### What the exercise asks:
All lines below are to be output exactly as they stand.

### Input data:

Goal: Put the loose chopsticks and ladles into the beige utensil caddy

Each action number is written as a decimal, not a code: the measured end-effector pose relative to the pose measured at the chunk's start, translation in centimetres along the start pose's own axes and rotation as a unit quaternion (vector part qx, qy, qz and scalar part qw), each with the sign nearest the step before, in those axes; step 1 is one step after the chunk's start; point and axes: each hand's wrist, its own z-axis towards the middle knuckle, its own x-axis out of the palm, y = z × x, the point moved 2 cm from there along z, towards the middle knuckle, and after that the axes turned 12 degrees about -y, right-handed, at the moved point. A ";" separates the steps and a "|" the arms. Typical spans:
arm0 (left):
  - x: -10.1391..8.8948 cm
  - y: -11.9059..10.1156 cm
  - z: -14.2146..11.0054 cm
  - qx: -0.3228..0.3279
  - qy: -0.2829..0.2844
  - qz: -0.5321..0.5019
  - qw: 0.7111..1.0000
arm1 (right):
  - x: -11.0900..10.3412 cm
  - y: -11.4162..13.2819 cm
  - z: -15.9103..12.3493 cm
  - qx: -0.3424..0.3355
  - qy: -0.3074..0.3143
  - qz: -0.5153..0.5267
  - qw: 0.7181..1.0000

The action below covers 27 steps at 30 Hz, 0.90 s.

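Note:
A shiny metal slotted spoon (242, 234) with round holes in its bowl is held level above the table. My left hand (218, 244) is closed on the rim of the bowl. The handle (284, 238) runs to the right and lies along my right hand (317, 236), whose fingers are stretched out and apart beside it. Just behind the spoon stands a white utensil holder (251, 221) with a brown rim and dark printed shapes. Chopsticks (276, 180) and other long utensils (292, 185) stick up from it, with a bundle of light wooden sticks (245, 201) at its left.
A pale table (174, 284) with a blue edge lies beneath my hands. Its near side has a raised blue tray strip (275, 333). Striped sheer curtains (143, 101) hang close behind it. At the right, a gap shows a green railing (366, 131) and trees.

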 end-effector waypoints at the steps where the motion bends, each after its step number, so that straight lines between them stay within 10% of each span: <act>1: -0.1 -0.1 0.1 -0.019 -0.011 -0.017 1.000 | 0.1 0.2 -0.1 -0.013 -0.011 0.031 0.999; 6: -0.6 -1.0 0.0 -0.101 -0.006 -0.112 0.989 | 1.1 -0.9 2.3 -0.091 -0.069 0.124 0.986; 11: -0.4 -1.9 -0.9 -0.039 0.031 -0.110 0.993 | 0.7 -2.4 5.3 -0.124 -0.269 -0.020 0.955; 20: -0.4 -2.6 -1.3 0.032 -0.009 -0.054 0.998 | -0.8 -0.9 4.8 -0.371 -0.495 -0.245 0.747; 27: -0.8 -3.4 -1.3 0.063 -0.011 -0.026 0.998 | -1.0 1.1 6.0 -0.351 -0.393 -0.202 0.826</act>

### Exercise answer:
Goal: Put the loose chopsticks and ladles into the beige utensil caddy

Each action number is written as a decimal, not a code: the measured end-effector pose relative to the pose measured at the chunk's start, translation in centimetres along the start pose's own axes and rotation as a unit quaternion (vector part qx, qy, qz and scalar part qw), each with the sign nearest the step before, in those axes; step 1 is one step after the chunk's start; point and axes: each hand's wrist, its own z-axis towards the middle knuckle, its own x-axis out of the palm, y = z × x, the point moved 2 cm from there along z, towards the middle knuckle, and after that the axes turned 12 degrees about -y, right-handed, at the moved point. A ";" separates the steps and a "|" the arms. Typical spans:
arm0 (left):
  - x: -10.1391..8.8948 cm
  - y: -11.9059..10.1156 cm
  - z: -14.2146..11.0054 cm
  - qx: -0.3228..0.3279
  - qy: -0.2829..0.2844
  - qz: -0.5321..0.5019
  - qw: 0.7111..1.0000
arm1 (right):
  - x: -11.0900..10.3412 cm
  - y: -11.4162..13.2819 cm
  - z: -15.9103..12.3493 cm
  - qx: -0.3424..0.3355
  - qy: -0.3074..0.3143
  - qz: -0.5153..0.5267
  - qw: 0.7181..1.0000

The action below covers 27 steps at 30 Hz, 0.90 s.

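Note:
A shiny metal slotted spoon (242, 234) with round holes in its bowl is held level above the table. My left hand (218, 244) is closed on the rim of the bowl. The handle (284, 238) runs to the right and lies along my right hand (317, 236), whose fingers are stretched out and apart beside it. Just behind the spoon stands a white utensil holder (251, 221) with a brown rim and dark printed shapes. Chopsticks (276, 180) and other long utensils (292, 185) stick up from it, with a bundle of light wooden sticks (245, 201) at its left.
A pale table (174, 284) with a blue edge lies beneath my hands. Its near side has a raised blue tray strip (275, 333). Striped sheer curtains (143, 101) hang close behind it. At the right, a gap shows a green railing (366, 131) and trees.
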
 end-effector waypoints at the steps where the motion bends, each after its step number, so that straight lines between them stay within 10% of each span: <act>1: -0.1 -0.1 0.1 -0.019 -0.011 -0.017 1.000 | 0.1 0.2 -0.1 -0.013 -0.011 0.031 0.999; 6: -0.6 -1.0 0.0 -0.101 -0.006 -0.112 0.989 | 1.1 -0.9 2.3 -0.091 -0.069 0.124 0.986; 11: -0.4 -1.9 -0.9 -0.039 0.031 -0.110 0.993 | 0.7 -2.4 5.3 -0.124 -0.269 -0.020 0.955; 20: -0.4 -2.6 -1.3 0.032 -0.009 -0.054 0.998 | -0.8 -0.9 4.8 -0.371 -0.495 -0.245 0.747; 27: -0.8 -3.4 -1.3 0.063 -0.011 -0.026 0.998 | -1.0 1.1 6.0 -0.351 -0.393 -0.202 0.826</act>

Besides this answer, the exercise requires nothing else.